Das Center for Drug Evaluation (CDE) der National Medical Products Administration hat in seinen Richtlinien für Gentherapieprodukte klar zum Ausdruck gebracht, dass es notwendig ist, die Menge an DNA-Rückständen und die Größe der Restfragmente zu kontrollieren, und empfiehlt, die Größe der DNA-Restfragmente so weit wie möglich unter 200 bp zu halten. Daher ist die Entfernung von Restnukleinsäuren in Biopharmazeutika äußerst wichtig. Mit der zunehmenden Komplexität der Produktionsprozesse steht die effektive Entfernung von Restnukleinsäuren in Umgebungen mit hohem Salzgehalt vor zahlreichen neuen Herausforderungen:
- Während des Reinigungsprozesses von AAV-Viren werden zur Verbesserung der Virusausbeute häufig Puffer mit höheren Salzkonzentrationen (200-500 mM) verwendet. Herkömmliche Nukleasen zeigen jedoch mit zunehmender Salzkonzentration eine deutliche Abnahme der Aktivität. Wenn der Reinigungseffekt durch Erhöhung der Enzymmenge und der Inkubationszeit verbessert werden soll, erhöht dies die Kosten erheblich.

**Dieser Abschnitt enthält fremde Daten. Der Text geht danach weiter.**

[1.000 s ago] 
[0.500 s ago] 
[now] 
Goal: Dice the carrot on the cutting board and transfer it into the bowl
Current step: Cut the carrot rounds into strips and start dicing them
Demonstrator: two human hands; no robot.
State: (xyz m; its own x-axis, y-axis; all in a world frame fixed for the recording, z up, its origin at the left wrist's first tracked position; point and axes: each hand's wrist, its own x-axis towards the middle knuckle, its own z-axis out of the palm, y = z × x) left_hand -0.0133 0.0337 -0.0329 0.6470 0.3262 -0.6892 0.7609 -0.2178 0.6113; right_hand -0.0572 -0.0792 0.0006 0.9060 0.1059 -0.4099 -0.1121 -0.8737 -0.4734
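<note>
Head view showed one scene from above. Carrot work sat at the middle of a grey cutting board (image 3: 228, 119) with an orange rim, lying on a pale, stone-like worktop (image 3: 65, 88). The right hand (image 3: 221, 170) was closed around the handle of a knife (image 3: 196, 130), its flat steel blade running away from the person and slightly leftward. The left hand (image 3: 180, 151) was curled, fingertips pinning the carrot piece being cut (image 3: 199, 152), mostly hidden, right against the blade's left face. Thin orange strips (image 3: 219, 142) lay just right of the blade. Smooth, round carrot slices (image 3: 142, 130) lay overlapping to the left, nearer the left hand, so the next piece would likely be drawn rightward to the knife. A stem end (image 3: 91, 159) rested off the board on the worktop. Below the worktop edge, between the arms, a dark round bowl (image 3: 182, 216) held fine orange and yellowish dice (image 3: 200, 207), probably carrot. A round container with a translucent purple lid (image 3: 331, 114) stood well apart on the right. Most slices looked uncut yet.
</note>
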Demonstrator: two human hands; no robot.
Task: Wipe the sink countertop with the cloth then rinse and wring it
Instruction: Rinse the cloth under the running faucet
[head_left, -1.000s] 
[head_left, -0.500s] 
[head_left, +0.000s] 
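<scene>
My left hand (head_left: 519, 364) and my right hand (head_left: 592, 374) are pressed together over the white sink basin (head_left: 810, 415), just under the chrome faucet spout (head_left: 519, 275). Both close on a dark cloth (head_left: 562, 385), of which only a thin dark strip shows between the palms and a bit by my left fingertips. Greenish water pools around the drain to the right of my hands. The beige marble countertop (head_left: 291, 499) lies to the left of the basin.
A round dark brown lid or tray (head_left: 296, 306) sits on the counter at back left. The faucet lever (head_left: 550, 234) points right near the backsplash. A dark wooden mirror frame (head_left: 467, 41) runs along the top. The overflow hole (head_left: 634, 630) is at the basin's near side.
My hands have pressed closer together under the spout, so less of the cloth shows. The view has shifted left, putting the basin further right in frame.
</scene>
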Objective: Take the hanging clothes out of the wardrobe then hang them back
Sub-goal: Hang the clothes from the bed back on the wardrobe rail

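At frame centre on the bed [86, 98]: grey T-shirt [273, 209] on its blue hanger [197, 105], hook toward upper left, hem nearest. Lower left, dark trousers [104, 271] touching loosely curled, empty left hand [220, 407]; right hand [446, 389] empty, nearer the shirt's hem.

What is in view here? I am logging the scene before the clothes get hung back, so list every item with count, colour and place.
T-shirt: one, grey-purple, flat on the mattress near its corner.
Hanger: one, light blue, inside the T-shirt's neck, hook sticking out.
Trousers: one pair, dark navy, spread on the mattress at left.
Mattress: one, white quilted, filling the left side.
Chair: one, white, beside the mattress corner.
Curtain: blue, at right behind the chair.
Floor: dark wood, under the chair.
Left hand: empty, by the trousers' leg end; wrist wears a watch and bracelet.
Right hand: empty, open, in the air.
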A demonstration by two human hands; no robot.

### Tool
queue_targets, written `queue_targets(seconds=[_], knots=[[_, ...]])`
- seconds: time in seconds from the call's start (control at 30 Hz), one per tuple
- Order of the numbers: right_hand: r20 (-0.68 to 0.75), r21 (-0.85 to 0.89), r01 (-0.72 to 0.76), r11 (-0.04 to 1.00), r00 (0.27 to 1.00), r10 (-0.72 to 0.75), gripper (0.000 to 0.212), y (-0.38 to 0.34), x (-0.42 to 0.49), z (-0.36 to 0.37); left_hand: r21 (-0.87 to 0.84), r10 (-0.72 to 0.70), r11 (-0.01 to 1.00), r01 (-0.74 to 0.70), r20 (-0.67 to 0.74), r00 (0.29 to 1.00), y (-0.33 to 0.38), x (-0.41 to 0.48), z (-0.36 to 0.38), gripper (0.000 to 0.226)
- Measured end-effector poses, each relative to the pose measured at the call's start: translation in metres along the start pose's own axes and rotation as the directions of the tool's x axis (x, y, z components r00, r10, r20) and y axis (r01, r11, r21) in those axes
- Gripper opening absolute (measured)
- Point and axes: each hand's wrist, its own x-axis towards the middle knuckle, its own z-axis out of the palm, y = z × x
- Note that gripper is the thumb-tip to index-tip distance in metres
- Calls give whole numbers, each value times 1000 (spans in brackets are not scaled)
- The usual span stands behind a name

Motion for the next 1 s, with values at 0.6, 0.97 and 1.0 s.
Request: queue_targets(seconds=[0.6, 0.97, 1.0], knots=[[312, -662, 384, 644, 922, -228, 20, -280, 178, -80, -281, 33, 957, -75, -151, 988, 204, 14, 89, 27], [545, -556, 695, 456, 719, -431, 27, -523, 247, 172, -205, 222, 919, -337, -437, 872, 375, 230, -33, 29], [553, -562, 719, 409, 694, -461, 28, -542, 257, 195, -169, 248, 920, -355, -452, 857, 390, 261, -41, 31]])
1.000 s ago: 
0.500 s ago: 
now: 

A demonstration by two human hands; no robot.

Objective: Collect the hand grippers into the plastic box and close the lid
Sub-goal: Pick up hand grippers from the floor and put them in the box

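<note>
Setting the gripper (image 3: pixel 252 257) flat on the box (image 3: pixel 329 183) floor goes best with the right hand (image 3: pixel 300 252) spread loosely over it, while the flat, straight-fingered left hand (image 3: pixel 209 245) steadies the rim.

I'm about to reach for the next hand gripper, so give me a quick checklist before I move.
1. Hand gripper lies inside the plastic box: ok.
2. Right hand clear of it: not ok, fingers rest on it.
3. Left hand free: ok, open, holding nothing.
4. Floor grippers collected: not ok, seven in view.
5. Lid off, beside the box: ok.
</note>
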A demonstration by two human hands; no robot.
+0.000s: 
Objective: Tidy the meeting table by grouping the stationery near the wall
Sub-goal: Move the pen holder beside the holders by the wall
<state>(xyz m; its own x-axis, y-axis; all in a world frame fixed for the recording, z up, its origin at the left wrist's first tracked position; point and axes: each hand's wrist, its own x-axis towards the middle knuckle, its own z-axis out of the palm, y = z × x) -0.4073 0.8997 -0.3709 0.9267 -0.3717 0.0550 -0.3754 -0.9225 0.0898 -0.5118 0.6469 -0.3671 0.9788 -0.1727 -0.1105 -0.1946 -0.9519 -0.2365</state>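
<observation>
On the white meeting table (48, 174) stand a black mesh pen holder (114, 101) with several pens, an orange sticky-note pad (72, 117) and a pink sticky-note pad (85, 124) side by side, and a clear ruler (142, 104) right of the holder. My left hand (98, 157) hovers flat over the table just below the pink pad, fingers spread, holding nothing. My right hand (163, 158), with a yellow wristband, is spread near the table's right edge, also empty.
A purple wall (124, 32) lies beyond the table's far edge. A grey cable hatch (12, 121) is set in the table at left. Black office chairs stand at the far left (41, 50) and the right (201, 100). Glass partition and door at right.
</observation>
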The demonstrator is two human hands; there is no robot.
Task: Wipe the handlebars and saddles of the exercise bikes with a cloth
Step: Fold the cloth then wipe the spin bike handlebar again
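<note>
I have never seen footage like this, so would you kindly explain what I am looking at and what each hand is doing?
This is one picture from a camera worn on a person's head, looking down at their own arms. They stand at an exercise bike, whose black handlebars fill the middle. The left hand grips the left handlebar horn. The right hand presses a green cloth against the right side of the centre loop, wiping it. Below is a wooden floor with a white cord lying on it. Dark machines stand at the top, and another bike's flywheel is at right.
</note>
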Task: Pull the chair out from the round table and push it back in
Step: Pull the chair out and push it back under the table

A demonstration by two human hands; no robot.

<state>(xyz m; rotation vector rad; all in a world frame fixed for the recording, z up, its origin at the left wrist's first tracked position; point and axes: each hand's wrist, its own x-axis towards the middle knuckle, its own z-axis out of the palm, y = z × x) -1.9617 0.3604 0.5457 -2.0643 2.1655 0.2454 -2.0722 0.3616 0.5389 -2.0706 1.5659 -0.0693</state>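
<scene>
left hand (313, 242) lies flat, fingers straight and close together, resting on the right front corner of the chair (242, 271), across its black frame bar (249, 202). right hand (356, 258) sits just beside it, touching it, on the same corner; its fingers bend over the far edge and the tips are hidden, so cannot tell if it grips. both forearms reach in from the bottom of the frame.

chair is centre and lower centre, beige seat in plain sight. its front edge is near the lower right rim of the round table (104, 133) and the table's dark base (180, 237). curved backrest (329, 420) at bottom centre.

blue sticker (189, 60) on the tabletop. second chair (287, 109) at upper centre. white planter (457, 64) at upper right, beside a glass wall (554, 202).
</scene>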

- Wirts-DNA liegt normalerweise in Form von Chromatin vor und wird leicht von Proteinen eingekapselt, wodurch die DNA unzugänglich wird. In Umgebungen mit hohem Salzgehalt können sich Nukleinsäuren und Proteine effektiv trennen, wodurch Restnukleinsäuren besser entfernt werden können
- Virusvektoren wie AAV können aufgrund elektrostatischer Wechselwirkungen aggregieren. Diese Aggregation tritt eher bei geringer Ionenstärke und Rest-DNA-Bedingungen auf, was zu verringerter Stabilität führt und die Ausbeute beeinträchtigt. Eine Erhöhung der Salzkonzentration kann die Aggregation von AAV-Viruspartikeln wirksam reduzieren und so die Rückgewinnungsrate von AAV-Viruspartikeln verbessern.
Salt Active UltraNuclease (salztolerante Breitspektrum-Nuklease) ist eine rekombinante unspezifische Endonuklease, die aus marinen Mikroorganismen gewonnen wird. Im Vergleich zu UltraNuclease weist sie optimale Aktivität bei einer Salzkonzentration von 500 mM auf und kann Nukleinsäureverunreinigungen auch in salzreichen Umgebungen effizient entfernen.
Produktanwendungsszenarien
- Entfernung von Nukleinsäurerückständen in Biologika: Bei der Herstellung von Biologika wie Viren, Impfstoffen und Proteinen kann UltraNuclease hinzugefügt werden, um Nukleinsäurerückstände abzubauen. Dieser Schritt erhöht nicht nur die Virenausbeute, sondern reduziert auch den Gehalt an Nukleinsäurerückständen erheblich und gewährleistet so die Sicherheit und Wirksamkeit der Medikamente.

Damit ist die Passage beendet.